▶ [TASK PROMPT]
Print the listing in full, with no character changed.

▶ [SUPPLIED MATERIAL]
+---+
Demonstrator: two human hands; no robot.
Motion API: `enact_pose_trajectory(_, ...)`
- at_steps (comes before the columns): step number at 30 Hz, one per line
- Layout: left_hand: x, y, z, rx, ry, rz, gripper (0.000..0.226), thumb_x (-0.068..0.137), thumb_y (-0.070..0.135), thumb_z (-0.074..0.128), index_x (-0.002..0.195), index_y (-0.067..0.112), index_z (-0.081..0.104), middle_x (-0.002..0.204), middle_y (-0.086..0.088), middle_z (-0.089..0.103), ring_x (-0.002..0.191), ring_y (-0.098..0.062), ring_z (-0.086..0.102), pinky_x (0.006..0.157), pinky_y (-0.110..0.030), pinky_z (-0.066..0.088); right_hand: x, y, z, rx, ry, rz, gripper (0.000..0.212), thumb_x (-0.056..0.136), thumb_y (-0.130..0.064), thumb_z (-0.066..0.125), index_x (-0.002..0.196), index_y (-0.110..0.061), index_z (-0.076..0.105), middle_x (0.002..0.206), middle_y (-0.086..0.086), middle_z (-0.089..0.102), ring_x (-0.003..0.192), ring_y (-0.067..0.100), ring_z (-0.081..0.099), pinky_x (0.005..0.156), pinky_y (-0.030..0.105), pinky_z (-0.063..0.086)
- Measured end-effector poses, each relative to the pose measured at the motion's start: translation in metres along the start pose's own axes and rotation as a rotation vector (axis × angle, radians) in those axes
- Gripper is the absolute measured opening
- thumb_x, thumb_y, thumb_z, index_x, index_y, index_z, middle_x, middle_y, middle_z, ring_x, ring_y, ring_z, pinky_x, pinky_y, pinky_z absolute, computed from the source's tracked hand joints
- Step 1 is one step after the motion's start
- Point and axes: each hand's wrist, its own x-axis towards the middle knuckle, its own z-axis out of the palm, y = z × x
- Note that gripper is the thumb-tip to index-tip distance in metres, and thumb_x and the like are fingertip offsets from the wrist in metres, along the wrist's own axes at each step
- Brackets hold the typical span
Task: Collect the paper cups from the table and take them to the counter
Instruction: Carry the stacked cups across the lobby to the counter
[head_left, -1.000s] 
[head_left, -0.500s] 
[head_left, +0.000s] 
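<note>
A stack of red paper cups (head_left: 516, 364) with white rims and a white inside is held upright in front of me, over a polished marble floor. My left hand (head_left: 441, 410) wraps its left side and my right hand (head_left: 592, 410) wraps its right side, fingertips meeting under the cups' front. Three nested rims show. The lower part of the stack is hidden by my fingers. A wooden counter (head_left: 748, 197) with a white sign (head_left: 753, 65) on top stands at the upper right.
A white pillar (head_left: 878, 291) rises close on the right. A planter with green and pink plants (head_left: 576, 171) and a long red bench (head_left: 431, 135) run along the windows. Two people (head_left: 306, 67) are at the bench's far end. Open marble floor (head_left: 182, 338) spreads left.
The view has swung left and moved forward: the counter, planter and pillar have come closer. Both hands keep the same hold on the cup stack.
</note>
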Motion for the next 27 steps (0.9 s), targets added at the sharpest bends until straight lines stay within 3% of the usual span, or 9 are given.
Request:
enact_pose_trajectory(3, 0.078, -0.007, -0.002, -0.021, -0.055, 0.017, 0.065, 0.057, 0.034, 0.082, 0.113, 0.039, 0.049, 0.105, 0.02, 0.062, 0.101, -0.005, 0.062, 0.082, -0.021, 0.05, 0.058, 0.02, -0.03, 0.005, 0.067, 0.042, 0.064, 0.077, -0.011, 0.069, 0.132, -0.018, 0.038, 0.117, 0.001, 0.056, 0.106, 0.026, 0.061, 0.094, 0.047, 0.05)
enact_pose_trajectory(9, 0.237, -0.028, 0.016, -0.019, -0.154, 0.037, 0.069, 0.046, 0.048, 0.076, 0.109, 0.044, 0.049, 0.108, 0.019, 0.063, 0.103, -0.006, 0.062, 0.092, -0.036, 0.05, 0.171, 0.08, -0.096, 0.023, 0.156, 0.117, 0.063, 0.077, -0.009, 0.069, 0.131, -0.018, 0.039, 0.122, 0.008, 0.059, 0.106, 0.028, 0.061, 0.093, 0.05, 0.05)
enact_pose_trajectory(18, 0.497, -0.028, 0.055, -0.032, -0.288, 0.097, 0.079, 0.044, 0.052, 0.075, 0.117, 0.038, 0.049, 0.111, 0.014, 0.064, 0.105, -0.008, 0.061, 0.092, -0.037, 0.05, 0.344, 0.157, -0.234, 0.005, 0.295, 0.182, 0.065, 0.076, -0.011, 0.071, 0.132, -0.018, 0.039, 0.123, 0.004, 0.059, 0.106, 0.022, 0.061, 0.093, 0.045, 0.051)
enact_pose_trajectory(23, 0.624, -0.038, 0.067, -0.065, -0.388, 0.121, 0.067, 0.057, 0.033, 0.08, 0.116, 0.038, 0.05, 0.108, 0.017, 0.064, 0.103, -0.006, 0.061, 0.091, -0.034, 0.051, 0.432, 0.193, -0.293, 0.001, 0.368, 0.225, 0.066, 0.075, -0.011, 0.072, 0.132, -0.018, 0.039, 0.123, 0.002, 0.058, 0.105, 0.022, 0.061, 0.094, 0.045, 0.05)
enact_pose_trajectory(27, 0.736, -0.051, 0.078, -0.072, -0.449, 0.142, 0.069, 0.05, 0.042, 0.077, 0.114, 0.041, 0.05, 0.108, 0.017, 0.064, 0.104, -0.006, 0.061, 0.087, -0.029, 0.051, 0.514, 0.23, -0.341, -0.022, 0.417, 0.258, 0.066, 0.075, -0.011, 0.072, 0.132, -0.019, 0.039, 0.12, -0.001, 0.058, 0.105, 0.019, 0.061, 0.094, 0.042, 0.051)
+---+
▶ [PROBLEM SOLUTION]
Demonstrator: two human hands; no robot.
Motion API: `enact_pose_trajectory(_, ...)`
- at_steps (comes before the columns): step number at 30 Hz, one per line
- Layout: left_hand: x, y, z, rx, ry, rz, gripper (0.000..0.226), thumb_x (-0.068..0.137), thumb_y (-0.070..0.135), thumb_z (-0.074..0.128), index_x (-0.002..0.195), index_y (-0.067..0.112), index_z (-0.081..0.104), middle_x (-0.002..0.204), middle_y (-0.086..0.088), middle_z (-0.089..0.103), ring_x (-0.002..0.191), ring_y (-0.098..0.062), ring_z (-0.086..0.102), pinky_x (0.006..0.157), pinky_y (-0.110..0.030), pinky_z (-0.066..0.088); right_hand: x, y, z, rx, ry, rz, gripper (0.000..0.212), thumb_x (-0.056..0.136), thumb_y (-0.130..0.064), thumb_z (-0.066..0.125), index_x (-0.002..0.196), index_y (-0.110..0.061), index_z (-0.076..0.105), middle_x (0.002..0.206), middle_y (-0.086..0.086), middle_z (-0.089..0.102), ring_x (-0.003..0.192), ring_y (-0.067..0.100), ring_z (-0.081..0.099), pinky_x (0.005..0.156), pinky_y (-0.030..0.105), pinky_z (-0.063..0.086)
- Measured end-effector poses, each relative to the pose measured at the motion's start: translation in metres along the start pose's own axes and rotation as a rotation vector (axis × angle, radians) in those axes
- Gripper is the absolute measured opening
- thumb_x, thumb_y, thumb_z, index_x, index_y, index_z, middle_x, middle_y, middle_z, ring_x, ring_y, ring_z, pinky_x, pinky_y, pinky_z absolute, computed from the source's tracked hand joints
- Step 1 is one step after the motion's start
- Point and axes: each hand's wrist, its own x-axis towards the middle knuckle, its own z-axis out of the palm, y = z × x
- Note that gripper is the thumb-tip to index-tip distance in metres, and thumb_x and the like are fingertip offsets from the wrist in metres, along the wrist's own axes at each step
- Brackets hold the typical span
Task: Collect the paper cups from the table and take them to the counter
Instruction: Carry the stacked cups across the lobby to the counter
[head_left, -1.000s] 
[head_left, -0.500s] 
[head_left, +0.000s] 
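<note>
A stack of red paper cups (head_left: 516, 364) with white rims and a white inside is held upright in front of me, over a polished marble floor. My left hand (head_left: 441, 410) wraps its left side and my right hand (head_left: 592, 410) wraps its right side, fingertips meeting under the cups' front. Three nested rims show. The lower part of the stack is hidden by my fingers. A wooden counter (head_left: 748, 197) with a white sign (head_left: 753, 65) on top stands at the upper right.
A white pillar (head_left: 878, 291) rises close on the right. A planter with green and pink plants (head_left: 576, 171) and a long red bench (head_left: 431, 135) run along the windows. Two people (head_left: 306, 67) are at the bench's far end. Open marble floor (head_left: 182, 338) spreads left.
The view has swung left and moved forward: the counter, planter and pillar have come closer. Both hands keep the same hold on the cup stack.
</note>
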Motion for the next 27 steps (0.9 s), targets added at the sharpest bends until straight lines stay within 3% of the usual span, or 9 are given.
Request:
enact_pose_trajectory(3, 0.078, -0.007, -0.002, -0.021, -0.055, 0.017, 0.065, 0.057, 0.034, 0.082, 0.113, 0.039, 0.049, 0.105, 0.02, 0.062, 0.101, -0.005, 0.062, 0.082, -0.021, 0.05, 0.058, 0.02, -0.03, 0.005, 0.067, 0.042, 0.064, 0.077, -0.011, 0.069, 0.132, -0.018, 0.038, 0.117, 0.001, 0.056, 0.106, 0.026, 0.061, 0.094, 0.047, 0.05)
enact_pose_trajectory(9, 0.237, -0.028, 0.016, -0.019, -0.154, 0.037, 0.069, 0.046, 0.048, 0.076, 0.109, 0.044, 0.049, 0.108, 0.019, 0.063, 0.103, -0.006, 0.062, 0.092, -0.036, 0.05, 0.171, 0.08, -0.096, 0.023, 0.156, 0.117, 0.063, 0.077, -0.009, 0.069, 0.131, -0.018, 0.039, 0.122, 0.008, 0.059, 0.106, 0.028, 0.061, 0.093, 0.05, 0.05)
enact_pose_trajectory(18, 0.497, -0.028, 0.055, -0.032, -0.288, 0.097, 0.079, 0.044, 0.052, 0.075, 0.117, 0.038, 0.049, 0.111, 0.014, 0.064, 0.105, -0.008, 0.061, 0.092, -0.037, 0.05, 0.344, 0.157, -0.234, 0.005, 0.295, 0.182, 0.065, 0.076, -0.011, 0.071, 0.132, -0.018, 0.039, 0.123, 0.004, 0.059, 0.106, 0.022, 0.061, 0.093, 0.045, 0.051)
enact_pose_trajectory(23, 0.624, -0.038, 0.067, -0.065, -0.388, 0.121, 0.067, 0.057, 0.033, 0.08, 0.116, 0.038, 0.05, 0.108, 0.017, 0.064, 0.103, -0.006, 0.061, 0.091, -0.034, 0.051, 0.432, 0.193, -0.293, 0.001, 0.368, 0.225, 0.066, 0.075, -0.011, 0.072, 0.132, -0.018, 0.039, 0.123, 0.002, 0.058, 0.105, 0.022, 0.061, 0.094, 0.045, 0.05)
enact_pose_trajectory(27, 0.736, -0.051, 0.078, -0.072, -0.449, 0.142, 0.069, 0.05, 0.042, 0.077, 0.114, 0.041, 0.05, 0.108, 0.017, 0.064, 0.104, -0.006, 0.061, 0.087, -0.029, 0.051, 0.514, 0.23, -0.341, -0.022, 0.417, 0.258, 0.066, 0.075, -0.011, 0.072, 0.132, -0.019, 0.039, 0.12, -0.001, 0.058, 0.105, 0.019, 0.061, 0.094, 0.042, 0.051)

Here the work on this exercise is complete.